__What the task requires__:
Return the entire listing, character for character.

__Data section__:
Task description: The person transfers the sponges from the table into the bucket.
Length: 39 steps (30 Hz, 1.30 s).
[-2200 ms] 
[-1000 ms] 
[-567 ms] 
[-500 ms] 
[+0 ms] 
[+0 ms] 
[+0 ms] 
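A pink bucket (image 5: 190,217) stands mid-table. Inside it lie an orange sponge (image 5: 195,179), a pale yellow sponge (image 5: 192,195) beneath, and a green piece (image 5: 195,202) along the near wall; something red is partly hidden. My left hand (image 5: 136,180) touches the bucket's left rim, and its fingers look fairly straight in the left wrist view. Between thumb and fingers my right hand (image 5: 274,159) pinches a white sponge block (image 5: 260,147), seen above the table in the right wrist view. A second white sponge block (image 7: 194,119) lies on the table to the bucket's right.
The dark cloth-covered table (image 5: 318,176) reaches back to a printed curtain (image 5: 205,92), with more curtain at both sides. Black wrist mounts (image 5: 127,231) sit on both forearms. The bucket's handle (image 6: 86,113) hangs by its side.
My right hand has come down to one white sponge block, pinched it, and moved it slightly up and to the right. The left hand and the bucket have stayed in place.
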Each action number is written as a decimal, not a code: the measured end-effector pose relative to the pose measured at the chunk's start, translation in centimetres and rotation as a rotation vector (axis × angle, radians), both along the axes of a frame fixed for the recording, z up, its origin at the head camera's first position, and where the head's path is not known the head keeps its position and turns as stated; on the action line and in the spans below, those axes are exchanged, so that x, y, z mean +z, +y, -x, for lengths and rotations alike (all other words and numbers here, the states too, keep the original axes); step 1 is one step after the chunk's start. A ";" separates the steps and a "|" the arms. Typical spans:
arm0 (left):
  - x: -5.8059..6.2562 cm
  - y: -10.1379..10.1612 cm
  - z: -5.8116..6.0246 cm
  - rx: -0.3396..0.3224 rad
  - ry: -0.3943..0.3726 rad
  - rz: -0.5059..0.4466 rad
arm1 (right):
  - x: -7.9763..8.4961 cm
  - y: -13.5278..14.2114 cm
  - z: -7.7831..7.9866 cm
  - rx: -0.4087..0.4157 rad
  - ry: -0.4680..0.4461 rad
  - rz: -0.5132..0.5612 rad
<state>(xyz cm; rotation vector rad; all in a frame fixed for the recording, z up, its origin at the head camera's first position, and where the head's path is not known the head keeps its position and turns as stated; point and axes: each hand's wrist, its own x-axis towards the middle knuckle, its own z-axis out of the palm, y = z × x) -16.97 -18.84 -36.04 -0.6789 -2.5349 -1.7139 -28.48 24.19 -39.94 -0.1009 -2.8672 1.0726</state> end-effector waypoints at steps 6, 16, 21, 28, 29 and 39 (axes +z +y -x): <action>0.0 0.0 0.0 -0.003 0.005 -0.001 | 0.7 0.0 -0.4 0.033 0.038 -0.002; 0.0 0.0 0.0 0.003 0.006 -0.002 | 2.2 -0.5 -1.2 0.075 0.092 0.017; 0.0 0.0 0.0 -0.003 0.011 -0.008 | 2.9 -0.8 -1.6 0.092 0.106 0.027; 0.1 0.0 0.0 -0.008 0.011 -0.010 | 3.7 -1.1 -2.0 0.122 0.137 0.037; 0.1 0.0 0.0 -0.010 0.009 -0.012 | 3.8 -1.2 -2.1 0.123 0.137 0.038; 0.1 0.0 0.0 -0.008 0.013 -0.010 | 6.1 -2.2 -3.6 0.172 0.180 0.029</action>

__Response box__:
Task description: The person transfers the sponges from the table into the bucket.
Length: 39 steps (30 Hz, 1.30 s).
[-2200 ms] 
[-1000 ms] 
[-567 ms] 
[-500 ms] 
[+0 ms] 
[+0 ms] 
[+0 ms] 
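A pink bucket (image 5: 190,217) stands mid-table. Inside it lie an orange sponge (image 5: 195,179), a pale yellow sponge (image 5: 192,195) beneath, and a green piece (image 5: 195,202) along the near wall; something red is partly hidden. My left hand (image 5: 136,180) touches the bucket's left rim, and its fingers look fairly straight in the left wrist view. Between thumb and fingers my right hand (image 5: 274,159) pinches a white sponge block (image 5: 260,147), seen above the table in the right wrist view. A second white sponge block (image 7: 194,119) lies on the table to the bucket's right.
The dark cloth-covered table (image 5: 318,176) reaches back to a printed curtain (image 5: 205,92), with more curtain at both sides. Black wrist mounts (image 5: 127,231) sit on both forearms. The bucket's handle (image 6: 86,113) hangs by its side.
My right hand has come down to one white sponge block, pinched it, and moved it slightly up and to the right. The left hand and the bucket have stayed in place.
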Each action number is written as a decimal, not a code: the measured end-effector pose relative to the pose measured at the chunk's start, translation in centimetres and rotation as a rotation vector (axis × angle, radians), both along the axes of a frame fixed for the recording, z up, its origin at the head camera's first position, and where the head's path is not known the head keeps its position and turns as stated; on the action line and in the spans below, those axes are exchanged, so that x, y, z mean +z, +y, -x, for lengths and rotations alike (all other words and numbers here, the states too, keep the original axes); step 1 is one step after the chunk's start. A ";" separates the steps and a "|" the arms. Typical spans:
arm0 (left):
  - x: -5.8059..6.2562 cm
  - y: -10.1379..10.1612 cm
  - z: -5.8116..6.0246 cm
  - rx: -0.3396..0.3224 rad
  - ry: -0.3943..0.3726 rad
  - rz: -0.5059..0.4466 rad
arm1 (right):
  - x: -7.9763..8.4961 cm
  - y: -13.5278..14.2114 cm
  - z: -7.7831..7.9866 cm
  - rx: -0.4087..0.4157 rad
  - ry: -0.4680..0.4461 rad
  - rz: -0.5132..0.5612 rad
<state>(xyz cm; rotation vector rad; all in a frame fixed for the recording, z up, its origin at the head camera's first position, and where the head's path is not known the head keeps its position and turns as stated; point and axes: each hand's wrist, its own x-axis towards the middle knuckle, its own z-axis out of the palm, y = z × x) -16.97 -18.84 -36.04 -0.6789 -2.5349 -1.7139 -28.48 24.19 -39.94 -0.1009 -2.8672 1.0726</state> end-effector waypoints at steps 6, 16, 21, 28, 29 and 39 (axes +z +y -x): <action>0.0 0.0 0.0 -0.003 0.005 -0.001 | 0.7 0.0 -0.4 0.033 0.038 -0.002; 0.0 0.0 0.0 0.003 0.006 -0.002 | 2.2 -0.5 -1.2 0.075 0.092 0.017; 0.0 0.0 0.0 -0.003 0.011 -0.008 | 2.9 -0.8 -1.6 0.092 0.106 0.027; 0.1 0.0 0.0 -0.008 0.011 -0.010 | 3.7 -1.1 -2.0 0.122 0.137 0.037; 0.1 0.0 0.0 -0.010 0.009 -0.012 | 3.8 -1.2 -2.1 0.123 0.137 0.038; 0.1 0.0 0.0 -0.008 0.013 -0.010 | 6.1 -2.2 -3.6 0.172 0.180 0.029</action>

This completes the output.